Diff-n-Diff (DD) Panel data with many time periods

Angelo Cozzubo

Join Date: Mar 2015

Posts: 32
#1

Diff-n-Diff (DD) Panel data with many time periods

29 Sep 2017, 12:09

Dear Statalist friends,

I was reading through some DD materials and I got confused about how to code in the case of panel data, specially with more than 2 time-periods. I was trying to follow Imbens/Wooldridge page 8, Lecture Notes 10, Summer ’07 (available at: http://www.nber.org/WNE/lect_10_diffindiffs.pdf)

I tried the following commands:

Code:

*1* From Clyde Schechter - Statalist // https://www.statalist.org/forums/forum/general-stata-discussion/general/1377739-difference-in-differences-regression xtset id xtreg outcome i.treated##i.post_treat i.year, fe *2* Bernal & Peña - Universidad de los Andes gen delta_outcome=outcome2-outcome1 // first difference between time periods reg delta_outcome i.treated *3* DIFF command diff outcome, t(treated) p(year) *4* OLS - reg reg outcome i.treated i.year i.id

Option (1) and (2) gave me the same results, but option (2) was only applicable with 2 time periods since you have to create the first difference. Could it be possible to replicate with more time periods?

The option (3) gave me different SE and T values, although the same coefficient and p-value.

The option (4) was completely different and that is why I think is wrong. Is there any way to fit a DD-panel with more than 2 periods with the reg command?

Please, I will be very grateful if you could please tell me how to specify correctly the DD-panel regression with each command to better understand what was wrong in each of them.

Thanks a lot!
Tags: None
Clyde Schechter

Join Date: Apr 2014

Posts: 30100
#2

29 Sep 2017, 12:54

Methods 2 and 3 do not generalize to multiple time periods.

Method 4 is simply wrong because it does not include an interaction term and is, therefore, not a DID estimator at all.

Method 1 can be used with more than two time periods; no modifications to the code are necessary. The post_treat variable, instead of being 0/1 is a polychotomous variable encoding the time period.
Comment
Angelo Cozzubo

Join Date: Mar 2015

Posts: 32
#3

29 Sep 2017, 14:26

Thank you very much Clyde. Some follow-up question just to be completely sure:

1) Regarding method 4, could it be possible to adjust it to become a panel DD with many time periods in this way?

Code:

*4* OLS - reg reg outcome i.treated##i.year i.id

2) Regarding your response about method 1 and the post_treat variable beign polychotomous instead of 0/1.
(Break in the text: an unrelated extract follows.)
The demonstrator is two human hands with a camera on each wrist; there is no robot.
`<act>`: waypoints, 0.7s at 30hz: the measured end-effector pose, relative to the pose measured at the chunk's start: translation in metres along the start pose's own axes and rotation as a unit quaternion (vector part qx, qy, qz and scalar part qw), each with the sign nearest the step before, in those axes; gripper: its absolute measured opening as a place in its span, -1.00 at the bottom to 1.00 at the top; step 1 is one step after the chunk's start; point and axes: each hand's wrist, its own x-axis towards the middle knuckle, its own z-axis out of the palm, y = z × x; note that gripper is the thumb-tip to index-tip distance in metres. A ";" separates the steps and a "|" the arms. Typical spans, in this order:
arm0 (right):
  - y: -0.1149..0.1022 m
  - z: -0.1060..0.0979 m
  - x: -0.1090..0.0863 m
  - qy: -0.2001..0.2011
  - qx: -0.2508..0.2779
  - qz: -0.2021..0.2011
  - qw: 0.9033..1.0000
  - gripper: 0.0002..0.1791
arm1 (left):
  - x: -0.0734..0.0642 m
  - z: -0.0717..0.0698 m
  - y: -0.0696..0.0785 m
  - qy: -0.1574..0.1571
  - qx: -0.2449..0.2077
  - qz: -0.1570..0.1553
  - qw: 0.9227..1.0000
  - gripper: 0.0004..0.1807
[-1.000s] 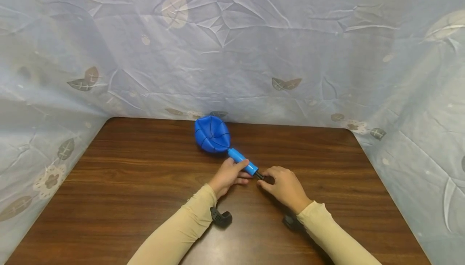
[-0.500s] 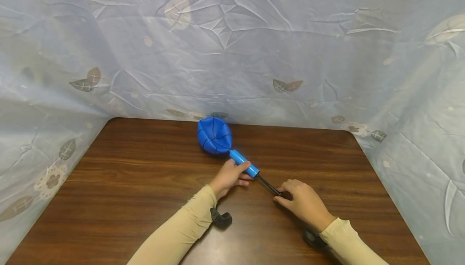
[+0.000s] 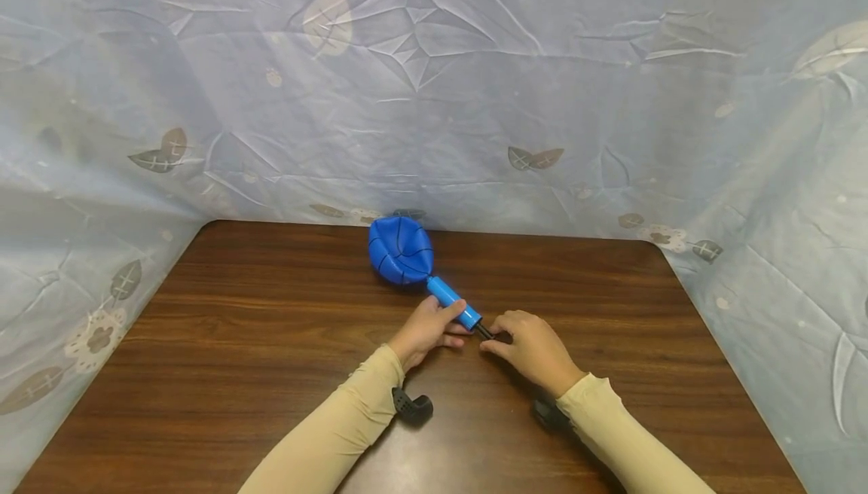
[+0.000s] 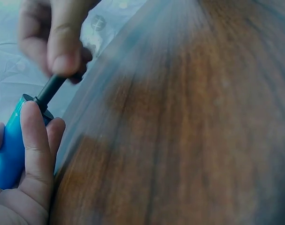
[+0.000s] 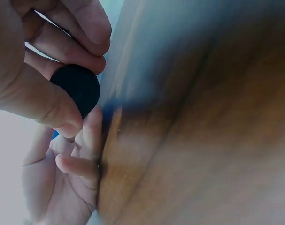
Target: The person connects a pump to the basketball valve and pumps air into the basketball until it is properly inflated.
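A dented blue ball [image 3: 400, 251] with black lines lies near the table's far edge, joined at its lower right to a small blue hand pump [image 3: 444, 294]. My left hand [image 3: 427, 332] grips the pump's barrel, thumb over the top. Between thumb and fingers, my right hand [image 3: 532, 347] pinches the black handle [image 5: 78, 89] at the end of the rod. Only a short length of the dark rod [image 4: 50, 90] shows outside the barrel in the left wrist view. In the right wrist view the barrel is mostly hidden behind both hands.
The brown wood-grain table [image 3: 271, 313] has rounded far corners. Pale patterned cloth [image 3: 420, 102] hangs behind it and along both sides. Black wrist devices sit under the forearms, one [image 3: 412, 407] at the left sleeve.
The right hand drew the pump handle out toward the lower right, then pushed it back in near the barrel. The left hand and ball stayed almost in place.
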 end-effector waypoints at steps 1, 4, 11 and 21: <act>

Would not it be desirable to have only a dummy variable equals to one for all the post treatment period and 0 for all the pre treatment periods?

In case I ran it with a polychotomous variable indicating the periods for example as 0,1,2,3, etc. How could I interpret a unique DD effect? And how could I take in consideration more than one year of pre-treatment?

3) Strictly following Imbens and Wooldridge Lecture Notes and having the setup of the uploaded image where w_it is unity if unit i participates in the program at time t. Could we have the following regression command, since there is no need of the treatment dummy (dropped by collinearity of the FE maybe)?

Code:

xtset id xtreg outcome i.treated#i.post_treat i.year, fe

Thanks again!
Attached Files

Last edited by Angelo Cozzubo; 29 Sep 2017, 14:34.
Comment
Clyde Schechter

Join Date: Apr 2014

Posts: 30100
#4

29 Sep 2017, 19:20

1) Regarding method 4, could it be possible to adjust it to become a panel DD with many time periods in this way?

Code:
*4* OLS - reg reg outcome i.treated##i.year i.id

Yes, you can do this, but in this case it's no different from Method 1 in post #1 of this thread. For a linear regression, whether you represent the fixed effects explicitly as i.id or implicitly by using -xtset- and -xtreg- you get the same thing. The advantage of using -xtreg- is that your output won't be cluttered up with estimates of the numerous i.id coefficients which are, typically, of no interest in any case.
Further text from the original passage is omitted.